Zosia, która od października znosiła mniej lub bardziej niedyskretne pytania na temat jego życia uczuciowego,
uśmiechnęła się w duchu z satysfakcją. Teraz powinny go zobaczyć te jego fanki. A może wyciągnąć komórkę i strzelić Mądrzyckiemu fotkę?
Mirek jak rzadko kiedy zasługiwał dziś na pyszny portrecik.

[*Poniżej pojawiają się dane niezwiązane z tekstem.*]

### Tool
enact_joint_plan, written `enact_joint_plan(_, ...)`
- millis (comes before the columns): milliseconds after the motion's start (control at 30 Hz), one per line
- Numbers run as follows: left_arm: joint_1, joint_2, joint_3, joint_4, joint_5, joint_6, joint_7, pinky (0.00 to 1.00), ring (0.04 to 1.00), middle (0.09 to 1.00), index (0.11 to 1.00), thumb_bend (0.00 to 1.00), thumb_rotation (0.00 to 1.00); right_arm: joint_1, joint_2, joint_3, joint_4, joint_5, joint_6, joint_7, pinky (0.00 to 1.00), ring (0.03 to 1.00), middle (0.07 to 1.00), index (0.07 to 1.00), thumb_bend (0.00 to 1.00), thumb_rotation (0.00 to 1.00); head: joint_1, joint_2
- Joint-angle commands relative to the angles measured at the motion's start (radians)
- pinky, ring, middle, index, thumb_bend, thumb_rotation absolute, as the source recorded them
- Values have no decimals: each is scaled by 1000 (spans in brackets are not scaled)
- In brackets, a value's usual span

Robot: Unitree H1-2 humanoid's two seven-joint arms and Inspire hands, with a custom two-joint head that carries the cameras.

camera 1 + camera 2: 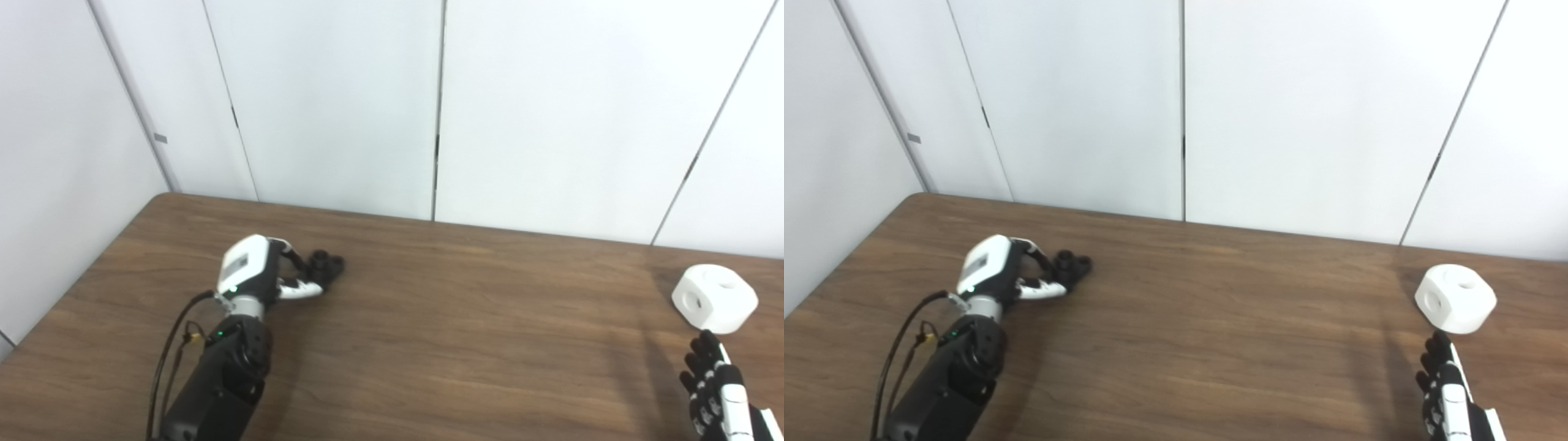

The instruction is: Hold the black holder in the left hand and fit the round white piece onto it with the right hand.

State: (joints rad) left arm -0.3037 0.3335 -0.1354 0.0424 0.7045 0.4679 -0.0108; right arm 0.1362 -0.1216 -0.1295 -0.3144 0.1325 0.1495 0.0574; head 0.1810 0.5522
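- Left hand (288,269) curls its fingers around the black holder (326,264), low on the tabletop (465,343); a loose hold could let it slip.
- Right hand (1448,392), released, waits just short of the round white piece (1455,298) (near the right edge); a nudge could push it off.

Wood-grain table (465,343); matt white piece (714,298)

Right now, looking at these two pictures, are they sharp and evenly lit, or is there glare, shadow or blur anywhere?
Left eye view: soft, slightly grainy; light is even with no glare on the table; the black holder is a dark blob with detail lost. Right eye view: the white piece looks bright, nearly washed out, and a faint shadow band lies left of the right hand, which the frame edge cuts.
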Motion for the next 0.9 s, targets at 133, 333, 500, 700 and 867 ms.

Wypisz, wymaluj, wyglądał jak przewodnik duszpasterstwa akademickiego, który w dwa dni zaliczył pieszo nie tylko Piekary, ale również Gidle i Częstochowę, przy czym z każdą miejscowością zastęp niewinnych dziewic topniał. Plecaczek, bojówki i trapery plus rozanielony uśmiech pośród brody a la Jezus po czterdziestu dniach na pustyni - wszystko było w nim nieświeże i smętnie oklapłe. Twarz miał zmęczoną i czerwoną niczym burak, a włosy, które zwykle nosił związane w kitkę, powiewały trzęsącymi się nitkami w powstałym przeciągu. Obcisłą koszulkę Mirka - niestety zbudowany był niezgorzej - zraszał pot, a aromat tego męskiego ciała wypełniał cały gabinet.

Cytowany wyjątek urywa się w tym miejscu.